A ball is thrown straight upward with a speed of +12 m/s.
A) what's the ball's acceleration just after it is thrown?
B) how much time does it take for the ball to rise to its maximum height?
C) what's the approximate maximum height the ball reaches?
To answer these questions, we need to understand the principles of motion and apply the relevant equations. Let's break down each question step-by-step:
A) To find the ball's acceleration just after it is thrown, we can use the equation of motion:
v = u + at
where:
v = final velocity (unknown)
u = initial velocity (12 m/s)
a = acceleration (unknown)
t = time (unknown)
Since we are looking for acceleration, and the ball is thrown straight up, we know that the acceleration due to gravity is acting in the opposite direction to the velocity. Therefore, we can assume the acceleration is -9.8 m/s^2 (taking the value of acceleration due to gravity).
Substituting the known values into the equation, we get:
0 (final velocity) = 12 m/s (initial velocity) + (-9.8 m/s^2) (acceleration) * t
Simplifying the equation, we have:
-12 m/s = -9.8 m/s^2 * t
Solving for acceleration:
acceleration = -12 m/s / t
Therefore, the ball's acceleration just after it is thrown is given by -12 m/s divided by the time it takes to reach that speed.
B) To determine the time taken for the ball to rise to its maximum height, we can use the following equation of motion:
v = u + at
where:
v = final velocity (0 m/s at maximum height)
u = initial velocity (12 m/s)
a = acceleration (-9.8 m/s^2)
t = time (unknown)
Substituting the known values, we have:
0 m/s = 12 m/s + (-9.8 m/s^2) * t
Simplifying the equation, we get:
-12 m/s = -9.8 m/s^2 * t
Solving for time:
t = -12 m/s / -9.8 m/s^2
Therefore, the time it takes for the ball to rise to its maximum height is approximately 1.22 seconds.
C) To find the approximate maximum height the ball reaches, we can use the following equation of motion:
s = ut + (1/2)at^2
where:
s = displacement (unknown)
u = initial velocity (12 m/s)
t = time (1.22 seconds, as calculated in part B)
a = acceleration (-9.8 m/s^2)
Substituting the known values, we have:
s = (12 m/s) * (1.22 s) + (1/2) * (-9.8 m/s^2) * (1.22 s)^2
Simplifying the equation, we get:
s = 14.64 m - 8.50 m
Therefore, the approximate maximum height the ball reaches is approximately 6.14 meters.
A) To find the ball's acceleration just after it is thrown, we need to use the equation for acceleration:
acceleration = (final velocity - initial velocity) / time
Since the ball is thrown straight upward, its final velocity at the top of its trajectory will be 0 m/s. The initial velocity is +12 m/s. Let's assume the time it takes for the ball to reach its peak is t.
acceleration = (0 - 12) / t
acceleration = -12 / t
Therefore, the ball's acceleration just after it is thrown is -12/t m/s².

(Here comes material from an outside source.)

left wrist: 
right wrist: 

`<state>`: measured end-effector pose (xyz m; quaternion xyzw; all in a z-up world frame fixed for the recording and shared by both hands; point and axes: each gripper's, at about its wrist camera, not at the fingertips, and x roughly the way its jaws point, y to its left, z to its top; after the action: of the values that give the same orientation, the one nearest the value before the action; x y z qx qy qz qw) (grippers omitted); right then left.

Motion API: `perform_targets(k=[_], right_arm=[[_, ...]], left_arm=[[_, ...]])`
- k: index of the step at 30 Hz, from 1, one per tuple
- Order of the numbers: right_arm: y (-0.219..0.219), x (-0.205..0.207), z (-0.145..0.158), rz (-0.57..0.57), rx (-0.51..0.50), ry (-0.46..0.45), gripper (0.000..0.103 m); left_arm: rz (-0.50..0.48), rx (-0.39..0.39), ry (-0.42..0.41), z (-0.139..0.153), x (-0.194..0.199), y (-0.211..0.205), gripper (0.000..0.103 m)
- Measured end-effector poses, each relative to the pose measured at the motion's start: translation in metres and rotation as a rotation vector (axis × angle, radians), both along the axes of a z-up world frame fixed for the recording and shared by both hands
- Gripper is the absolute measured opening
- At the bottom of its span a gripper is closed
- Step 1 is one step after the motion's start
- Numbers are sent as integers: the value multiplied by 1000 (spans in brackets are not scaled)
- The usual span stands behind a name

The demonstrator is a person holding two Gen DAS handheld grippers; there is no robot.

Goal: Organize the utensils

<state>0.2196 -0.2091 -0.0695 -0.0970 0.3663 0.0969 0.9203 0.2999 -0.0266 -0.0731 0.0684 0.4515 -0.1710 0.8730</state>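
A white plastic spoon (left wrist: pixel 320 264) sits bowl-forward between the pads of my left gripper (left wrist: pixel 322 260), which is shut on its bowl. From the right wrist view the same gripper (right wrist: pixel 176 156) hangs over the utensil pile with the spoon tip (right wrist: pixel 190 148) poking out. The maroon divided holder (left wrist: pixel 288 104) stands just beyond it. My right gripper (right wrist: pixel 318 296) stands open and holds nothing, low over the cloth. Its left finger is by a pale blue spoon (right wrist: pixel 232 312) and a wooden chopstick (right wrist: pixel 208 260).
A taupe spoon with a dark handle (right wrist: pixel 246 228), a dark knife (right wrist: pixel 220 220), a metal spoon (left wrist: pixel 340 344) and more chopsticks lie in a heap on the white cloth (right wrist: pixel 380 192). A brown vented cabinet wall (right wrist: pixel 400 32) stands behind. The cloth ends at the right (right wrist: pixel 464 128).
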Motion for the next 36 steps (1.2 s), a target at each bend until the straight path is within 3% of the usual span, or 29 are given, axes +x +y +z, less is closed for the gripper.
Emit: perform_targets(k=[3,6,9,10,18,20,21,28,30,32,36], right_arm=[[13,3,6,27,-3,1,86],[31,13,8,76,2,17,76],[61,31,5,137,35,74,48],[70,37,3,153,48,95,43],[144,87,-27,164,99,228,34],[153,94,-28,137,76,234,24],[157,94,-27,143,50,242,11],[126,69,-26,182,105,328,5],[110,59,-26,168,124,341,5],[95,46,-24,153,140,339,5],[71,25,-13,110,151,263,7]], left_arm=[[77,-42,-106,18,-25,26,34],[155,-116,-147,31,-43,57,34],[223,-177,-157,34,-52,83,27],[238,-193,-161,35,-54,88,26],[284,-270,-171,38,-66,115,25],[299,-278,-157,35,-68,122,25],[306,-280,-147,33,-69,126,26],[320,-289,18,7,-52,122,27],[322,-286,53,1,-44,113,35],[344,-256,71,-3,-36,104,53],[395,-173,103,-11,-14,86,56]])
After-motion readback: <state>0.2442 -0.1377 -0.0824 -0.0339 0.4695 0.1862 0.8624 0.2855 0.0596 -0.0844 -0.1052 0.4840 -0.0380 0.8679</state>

B) To find the time it takes for the ball to rise to its maximum height, we need to find the time it takes for the ball to reach its peak. We know that the final velocity at the top of its trajectory is 0 m/s and the initial velocity is +12 m/s. Using the kinematic equation:
final velocity = initial velocity + (acceleration * time)
We substitute the values we know:
0 = 12 + (-12/t)
Simplifying further:
-12 = -12/t
Cancelling out the negative signs:
12 = 12/t
Solving for t:
t = 1 second
Therefore, it takes 1 second for the ball to rise to its maximum height.
C) To find the approximate maximum height the ball reaches, we can use the equation:
height = (initial velocity * time) + (0.5 * acceleration * time²)
Plugging in the values we know:
height = (12 * 1) + (0.5 * -12/t * 1²)
Simplifying further:
height = 12 - 6
height = 6 meters
Therefore, the approximate maximum height the ball reaches is 6 meters.